Title: The Heart’s Invisible Furies
Author: John Boyne
Published: August 2017
Summary: This is Cyril Avery’s story, one which begins as his young, unwed, biological mother is cast out of her small, country, Irish town. This young girl decides to give Cyril up for adoption in the hopes that a loving family will take him in as their own. Cyril is adopted by the Averys, a fact they make sure he never forgets. Checking in with Cyril every 7 years of his life this story follows him from the early days of his young life when he is discovering that he might not be like other boys, to the awakening of his sexual identity, to finding love, experiencing profound lost, and seeking out peace in a world that prefers that homosexuality does not exist. This is a story about the dark side of humanity and not letting that prevent you from achieving happiness.
Thoughts: It took me more than two months to make it through this epic novel. I had to balance the difficult and painful journey of Cyril Avery with lighter, summer reads to help me manage seeing life through his eyes. This book taught me so much and expanded my view of the world. I think that’s a pretty amazing result of just 600 pages in a book. While I found the entirety of this story to be important and insightful, my eyes were especially opened during Cyril’s young life when he was 7-21. During these chapters, he was beginning to understand that he might have slightly different appetites than other boys his age (7). He went to an all boys boarding school when he finally understood that he liked other boys, living in constant angst and repression during his time at the Catholic institution trying to find friendship and hide away his desires (14). When he moved off to the city to live on his own for the first time, fully understanding his sexuality, he began exploring and experimenting in the framework in which was available to him at that time, secret, anonymous, and unsafe encounters (21).
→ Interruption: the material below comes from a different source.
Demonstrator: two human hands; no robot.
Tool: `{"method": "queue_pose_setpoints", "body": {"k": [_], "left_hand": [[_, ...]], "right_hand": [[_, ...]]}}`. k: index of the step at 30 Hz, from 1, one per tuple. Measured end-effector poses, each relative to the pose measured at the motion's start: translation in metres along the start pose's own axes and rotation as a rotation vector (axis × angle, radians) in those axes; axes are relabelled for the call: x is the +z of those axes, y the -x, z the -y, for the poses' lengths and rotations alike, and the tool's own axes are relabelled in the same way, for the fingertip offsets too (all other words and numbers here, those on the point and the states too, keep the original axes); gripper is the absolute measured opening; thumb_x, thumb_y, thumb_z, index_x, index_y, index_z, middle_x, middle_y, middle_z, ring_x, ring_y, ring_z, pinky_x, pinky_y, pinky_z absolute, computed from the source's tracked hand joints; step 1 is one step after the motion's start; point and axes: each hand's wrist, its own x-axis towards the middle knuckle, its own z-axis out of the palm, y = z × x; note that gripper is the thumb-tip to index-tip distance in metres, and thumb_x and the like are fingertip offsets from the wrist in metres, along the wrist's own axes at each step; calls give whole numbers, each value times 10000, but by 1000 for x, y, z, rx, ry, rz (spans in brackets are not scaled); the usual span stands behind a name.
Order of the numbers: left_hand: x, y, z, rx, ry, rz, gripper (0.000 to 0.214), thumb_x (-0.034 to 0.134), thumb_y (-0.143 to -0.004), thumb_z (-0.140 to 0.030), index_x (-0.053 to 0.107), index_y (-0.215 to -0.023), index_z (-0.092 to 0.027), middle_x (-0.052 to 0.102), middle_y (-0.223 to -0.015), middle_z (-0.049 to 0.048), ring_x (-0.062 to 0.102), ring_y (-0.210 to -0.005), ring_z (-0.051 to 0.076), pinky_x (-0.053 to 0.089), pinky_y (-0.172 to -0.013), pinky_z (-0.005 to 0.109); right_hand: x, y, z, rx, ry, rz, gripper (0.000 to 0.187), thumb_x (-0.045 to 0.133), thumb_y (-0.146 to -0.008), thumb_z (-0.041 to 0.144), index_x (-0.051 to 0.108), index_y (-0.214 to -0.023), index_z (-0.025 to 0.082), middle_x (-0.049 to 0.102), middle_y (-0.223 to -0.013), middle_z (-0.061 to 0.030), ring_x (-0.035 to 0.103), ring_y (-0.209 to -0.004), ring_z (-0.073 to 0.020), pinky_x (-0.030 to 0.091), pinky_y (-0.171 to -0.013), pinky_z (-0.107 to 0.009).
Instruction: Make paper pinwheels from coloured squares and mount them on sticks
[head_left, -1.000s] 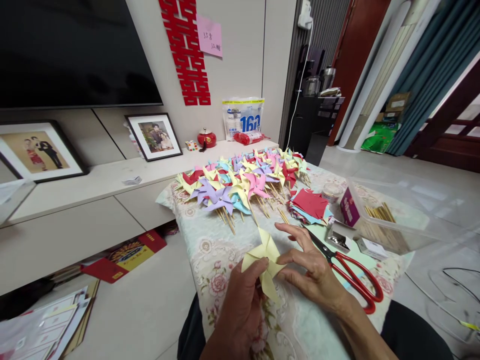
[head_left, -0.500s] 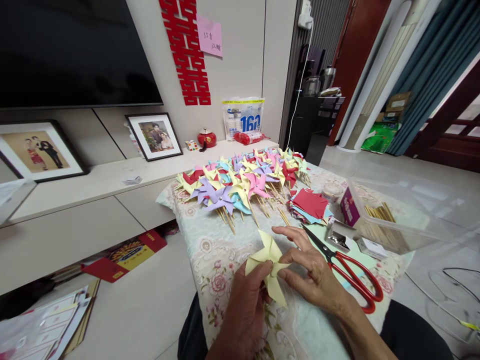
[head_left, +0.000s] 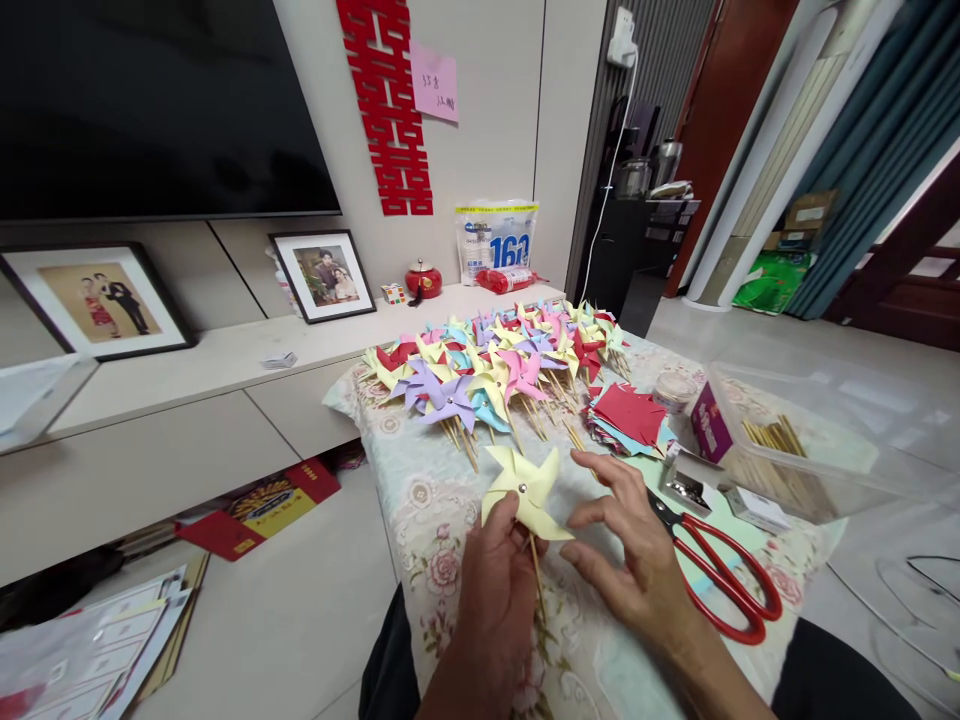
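Note:
A pale yellow paper pinwheel [head_left: 538,497] with a silver pin at its centre is held over the near part of the table. My left hand [head_left: 499,580] is closed on it, thumb in front near the pin, and the thin wooden stick [head_left: 538,580] runs down beside the fingers. My right hand [head_left: 626,545] is just right of the pinwheel, fingers apart and bent, with nothing seen in it. Red-handled scissors [head_left: 724,575] lie to the right, their blades partly hidden behind my right hand. Beyond are many finished pinwheels [head_left: 450,400] in several colours.
A stack of coloured paper pieces [head_left: 628,415] lies right of the pinwheels. Near it are a small open box of pins [head_left: 688,488], a white box [head_left: 757,508] and a clear plastic bin [head_left: 825,490] holding sticks. A flowered cloth [head_left: 431,520] covers the table.
The pinwheel has turned, so its pin and stick now show. My right hand has come away from its edge and opened. The view has shifted slightly.

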Motion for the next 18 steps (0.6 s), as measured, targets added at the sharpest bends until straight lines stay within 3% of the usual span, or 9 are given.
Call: {"method": "queue_pose_setpoints", "body": {"k": [2, 5, 10, 15, 18], "left_hand": [[7, -6, 5, -43, 52, -7, 200, 695, -788, -250, 731, -982, -217, 752, -999, 88, 695, -921, 241, 546, -725, 286], [24, -18, 12, -231, 375, -115, 201, 583, -863, -268, 710, -970, -154, 750, -969, 99, 701, -824, 188, 520, -608, 231], [42, -15, 12, -242, 499, -154, 179, 528, -876, -154, 705, -884, -134, 750, -861, 86, 702, -785, 153, 562, -694, 230], [35, -8, 20, -252, 470, -85, 127, 616, -809, -125, 715, -872, -175, 748, -836, 48, 693, -761, 152, 567, -684, 236], [23, -9, 21, -258, 417, -62, 170, 715, -765, -178, 715, -933, -200, 763, -975, 56, 699, -821, 177, 579, -762, 300]], "right_hand": [[6, 0, 5, -23, 64, 21, 76, 664, -873, 235, 606, -919, 221, 473, -1459, -119, 405, -1329, -360, 364, -1043, -551], [13, 1, 8, 0, 136, 21, 115, 676, -857, 221, 593, -935, 217, 468, -1456, -129, 390, -1324, -371, 374, -1029, -563], [17, 3, 3, 41, 185, 18, 84, 658, -881, 225, 591, -931, 217, 490, -1433, -132, 401, -1308, -371, 391, -1016, -579], [16, 4, -4, 27, 166, 7, 71, 598, -913, 152, 577, -908, 219, 509, -1407, -120, 398, -1309, -351, 395, -1013, -584], [12, 3, -7, 19, 142, 32, 104, 567, -924, 120, 573, -887, 217, 499, -1409, -117, 391, -1319, -347, 401, -1009, -584]]}}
His story goes so many other places after this stretch of 14 years, but this time in particular gave me a raw perspective on something I know nothing about. I will also warn that these chapters can be quite graphic. Although I think the time and location in which this took place made this stretch of time more difficult for Cyril, I imagine that there was a lot of universality about the formative years of discovering ones sexual identity, especially if it is not that of the majority. This was also probably the most difficult part of the book for me to read.
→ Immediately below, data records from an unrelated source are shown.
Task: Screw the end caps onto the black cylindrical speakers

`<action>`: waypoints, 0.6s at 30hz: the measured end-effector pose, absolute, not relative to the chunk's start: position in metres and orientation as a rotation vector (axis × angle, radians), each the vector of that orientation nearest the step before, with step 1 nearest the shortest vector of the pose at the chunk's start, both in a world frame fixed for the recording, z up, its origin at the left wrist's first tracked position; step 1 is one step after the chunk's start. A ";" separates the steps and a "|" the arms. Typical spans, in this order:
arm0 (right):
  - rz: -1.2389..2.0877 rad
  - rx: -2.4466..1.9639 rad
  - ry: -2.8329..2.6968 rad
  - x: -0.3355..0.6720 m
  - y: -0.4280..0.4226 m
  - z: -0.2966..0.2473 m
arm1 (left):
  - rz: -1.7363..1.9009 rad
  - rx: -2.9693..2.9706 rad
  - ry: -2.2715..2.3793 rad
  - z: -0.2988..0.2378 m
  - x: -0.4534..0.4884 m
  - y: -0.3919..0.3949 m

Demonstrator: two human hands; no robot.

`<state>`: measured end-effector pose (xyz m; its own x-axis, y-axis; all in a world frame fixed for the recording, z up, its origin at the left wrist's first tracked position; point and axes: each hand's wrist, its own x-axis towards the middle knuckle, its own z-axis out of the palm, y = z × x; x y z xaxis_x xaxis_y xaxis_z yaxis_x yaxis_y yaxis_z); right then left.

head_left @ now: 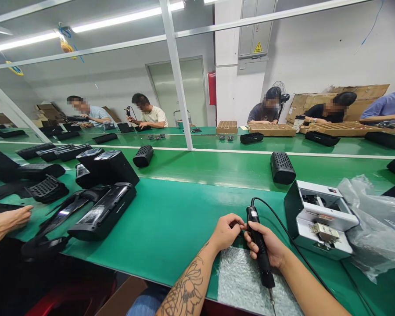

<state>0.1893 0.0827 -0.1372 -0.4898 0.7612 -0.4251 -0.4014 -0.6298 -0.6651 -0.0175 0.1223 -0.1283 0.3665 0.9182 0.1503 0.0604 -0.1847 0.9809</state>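
Observation:
In my right hand [273, 248] is a black electric screwdriver [265, 265], its fingers wrapped round the body. The tool's bit points down toward the front edge, and a cord leaves its upper end. My left hand [228, 230] is closed in a pinch beside the upper part of the screwdriver, close to my right fingertips. Whatever sits between its fingers is too small and dark to make out. Beneath the hands, a sheet of bubble wrap [233, 276] lies on the green work surface [181, 219].
A screw feeder machine [325, 224] stands at right beside a clear plastic bag [371, 224]. Black speaker-like housings [102, 215] are grouped at left, near a co-worker's hand [11, 217]. Perforated black covers [283, 167] lie on the conveyor belt [210, 169]; several people sit beyond.

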 end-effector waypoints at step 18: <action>2.125 -0.927 -0.625 0.190 0.081 -0.136 | 1.004 1.562 0.913 -0.124 -0.017 0.121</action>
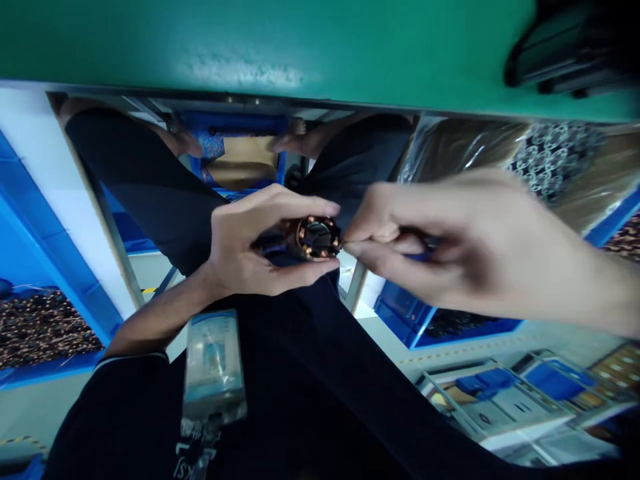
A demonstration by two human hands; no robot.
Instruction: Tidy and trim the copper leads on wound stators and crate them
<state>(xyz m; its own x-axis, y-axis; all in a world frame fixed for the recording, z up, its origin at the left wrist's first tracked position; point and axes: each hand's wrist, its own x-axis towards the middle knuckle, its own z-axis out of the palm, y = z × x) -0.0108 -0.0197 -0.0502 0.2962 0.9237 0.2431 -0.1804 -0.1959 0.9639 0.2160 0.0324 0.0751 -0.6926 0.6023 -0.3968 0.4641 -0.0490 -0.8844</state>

Cyril makes some choices that seem bad, but they are also choices you understand given the circumstances. There are times when Cyril feels so hopeless, as did I, but he managed to find his footing and carry on. All those hard times make the good times even more triumphant. If you decide to read this book, keep in mind that there are good, happy times ahead of you. The way this story is told allows you to grow up with Cyril and see how as he grew older he gained perspective on life and came to look back on his former choices with understanding, but also realizing that he can’t change the past. I will leave you with this excerpt from the book that really summarizes this book as well as resonated with me personally, putting all the hate and barriers into perspective:
“All these people,” she said sorrowfully. “And all of that trouble. And look, they’re all dead now. So what did it all matter in the end?”